Task details:
Images should not appear in the copy, yet every line of the listing below must be printed exactly.

================

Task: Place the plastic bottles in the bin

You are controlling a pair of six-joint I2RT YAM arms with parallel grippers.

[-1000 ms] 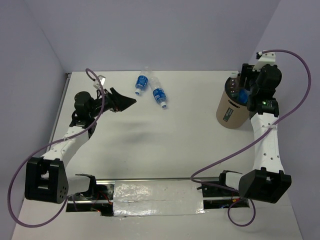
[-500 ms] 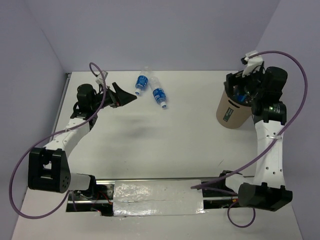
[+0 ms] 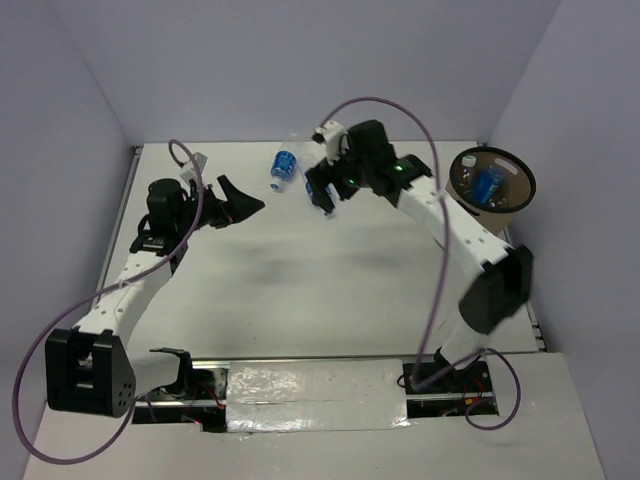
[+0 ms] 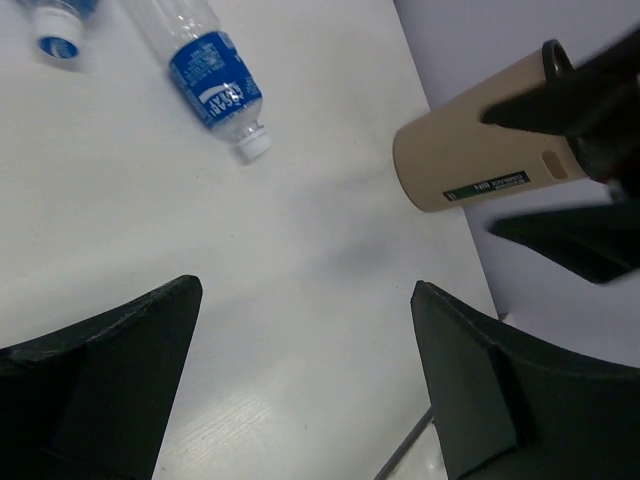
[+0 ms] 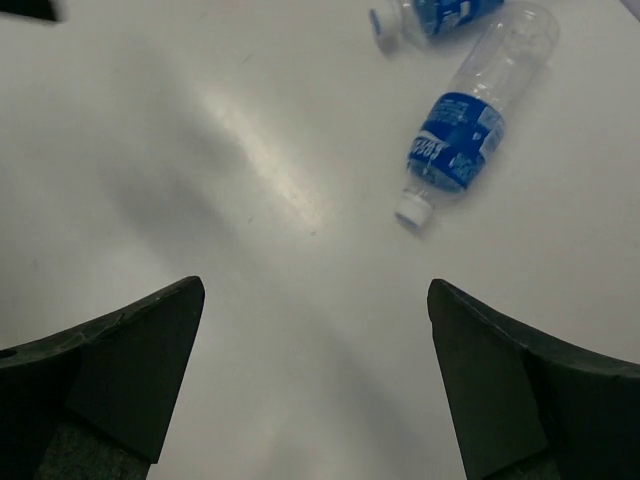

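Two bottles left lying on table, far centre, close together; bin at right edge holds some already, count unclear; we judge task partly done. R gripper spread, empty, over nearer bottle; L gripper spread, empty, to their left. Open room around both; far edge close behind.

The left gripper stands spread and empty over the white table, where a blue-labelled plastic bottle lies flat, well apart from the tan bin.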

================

Output of the task:
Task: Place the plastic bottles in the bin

You are controlling a pair of six-joint I2RT YAM arms with parallel grippers.

[-1000 ms] 
[-500 ms] 
[+0 ms] 
[+0 ms] 
[+0 ms] 

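Two bottles left lying on table, far centre, close together; bin at right edge holds some already, count unclear; we judge task partly done. R gripper spread, empty, over nearer bottle; L gripper spread, empty, to their left. Open room around both; far edge close behind.

The left gripper stands spread and empty over the white table, where a blue-labelled plastic bottle lies flat, well apart from the tan bin.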

Work on this exercise is done.